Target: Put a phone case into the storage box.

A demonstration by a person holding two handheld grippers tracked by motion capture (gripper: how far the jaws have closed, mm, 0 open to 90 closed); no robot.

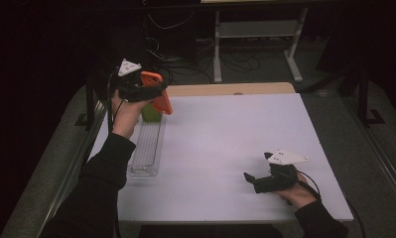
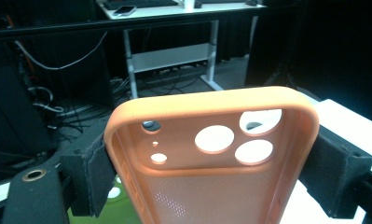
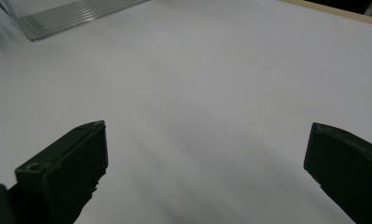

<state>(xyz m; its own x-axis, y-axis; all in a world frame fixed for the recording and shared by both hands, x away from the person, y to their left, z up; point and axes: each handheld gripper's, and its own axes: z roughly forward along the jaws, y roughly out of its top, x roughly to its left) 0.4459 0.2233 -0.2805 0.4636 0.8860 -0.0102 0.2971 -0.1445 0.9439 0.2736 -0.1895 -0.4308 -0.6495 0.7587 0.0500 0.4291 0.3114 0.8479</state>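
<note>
An orange phone case (image 1: 158,94) hangs in the air above the far left of the white table (image 1: 225,148), with my left gripper (image 1: 153,91) shut on its two long edges. In the left gripper view the orange phone case (image 2: 211,154) shows its inner side and camera cut-outs, and both black pads (image 2: 93,172) press against its sides. A green object (image 1: 151,114) sits just below it, at the far end of a clear tray (image 1: 145,148). My right gripper (image 1: 250,179) rests low over the near right of the table, jaws wide apart with nothing between them (image 3: 207,172).
The clear ribbed tray lies along the table's left edge, and its corner (image 3: 58,18) shows at the top left of the right gripper view. A wooden strip (image 1: 230,88) runs along the far edge. Desk legs and cables stand on the floor beyond.
</note>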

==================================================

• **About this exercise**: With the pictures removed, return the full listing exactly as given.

• **Answer area**:
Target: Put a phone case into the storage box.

A demonstration by a person holding two handheld grippers tracked by motion capture (gripper: how far the jaws have closed, mm, 0 open to 90 closed); no robot.


<state>(xyz m; its own x-axis, y-axis; all in a world frame fixed for the recording and shared by both hands, x away from the person, y to their left, z up; point and axes: each handheld gripper's, and its own axes: z roughly forward along the jaws, y roughly out of its top, x roughly to its left) 0.4459 0.2233 -0.2805 0.4636 0.8860 -0.0102 0.2971 -0.1445 0.9439 0.2736 -0.1895 -0.4308 -0.6495 0.7587 0.0500 0.4291 0.3114 0.8479</state>
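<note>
An orange phone case (image 1: 158,94) hangs in the air above the far left of the white table (image 1: 225,148), with my left gripper (image 1: 153,91) shut on its two long edges. In the left gripper view the orange phone case (image 2: 211,154) shows its inner side and camera cut-outs, and both black pads (image 2: 93,172) press against its sides. A green object (image 1: 151,114) sits just below it, at the far end of a clear tray (image 1: 145,148). My right gripper (image 1: 250,179) rests low over the near right of the table, jaws wide apart with nothing between them (image 3: 207,172).
The clear ribbed tray lies along the table's left edge, and its corner (image 3: 58,18) shows at the top left of the right gripper view. A wooden strip (image 1: 230,88) runs along the far edge. Desk legs and cables stand on the floor beyond.
</note>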

The answer was written out completely.